Impacted browsers: IE8.0, FF4, Chrome
Tonight I foolishly checked out "famous movie bikinis" on yahoo.com. FF hiccuped a bit, which I recognized as a problem but looking forward to bikinis, I didn't kill it. After that incident, I noticed the following behavior on all 3 browsers:
> type search phrase in the search box (the add-in or helper box in the upper right corner)
> search returned legitimate results page
> click on any result, redirected to some quasi-404 search result...you know, the pages that look like portals, except they are very vague and have the feel of a 404.
The first interesting thing is that this happened with Google and Bing search tools, but not with the yahoo search tool. The yahoo tool worked fine (even selecting from the 1st results page). By contrast, searching from the "title bar" of the yahoo.com home page did not work (legit results redirected). I noticed that the results page returned by the yahoo search tool had a banner "search protected by AVG" while the yahoo.com homepage search results didn't.
Next, the browser behavior:
Open FF, two processes start: firefox.exe and plugin-container.exe. If I use Task Manager to kill plugin-container.exe, FF still runs, but the redirect problem remains.
Open IE, two processes start: both called iexplorer.exe.
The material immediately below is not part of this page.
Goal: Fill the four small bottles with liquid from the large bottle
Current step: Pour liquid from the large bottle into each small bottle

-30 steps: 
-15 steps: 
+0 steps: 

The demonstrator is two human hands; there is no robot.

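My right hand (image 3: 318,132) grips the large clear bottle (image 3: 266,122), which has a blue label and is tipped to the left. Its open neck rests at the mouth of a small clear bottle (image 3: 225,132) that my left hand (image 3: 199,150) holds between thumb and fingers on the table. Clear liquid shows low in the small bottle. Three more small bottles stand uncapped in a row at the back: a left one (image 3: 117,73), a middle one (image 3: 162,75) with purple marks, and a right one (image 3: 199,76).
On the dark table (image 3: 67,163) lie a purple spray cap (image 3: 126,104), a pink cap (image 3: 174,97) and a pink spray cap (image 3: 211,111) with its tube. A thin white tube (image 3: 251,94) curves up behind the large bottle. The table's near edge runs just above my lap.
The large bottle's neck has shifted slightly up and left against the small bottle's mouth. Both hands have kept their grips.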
If I use Task Manager to kill the larger/more CPU-intensive one, IE instantly "restarts" and gives a message "had to restart IE and reload this page". Killing the smaller/less CPU-intensive one kills IE completely.
Playing with FF, I noted some of the redirection after clicking on the search results page went to
registered to isprime.com in NJ. Don't know if that's relevant.
Checked hosts file, clean.
Checked DNS entries in cable modem, OK.
Then as I was explaining to my wife what the problem was, Task Manager suddenly popped up 3 new processes (the machine had been largely idle for the last few minutes):
mmc218.exe (2 instances of this)
at which point I hard-booted the machine (power switch off, then back on).
Now the bad news...boot sector apparently hosed, can't boot from HDD.
So I don't know if there's even anything to help...but maybe these are useful clues. Looking at the posts it would seem that search hijacks are all the rage today.
Edited by hamluis, 27 May 2011 - 02:42 PM.
Moved from MRL to Am I Infected, no logs.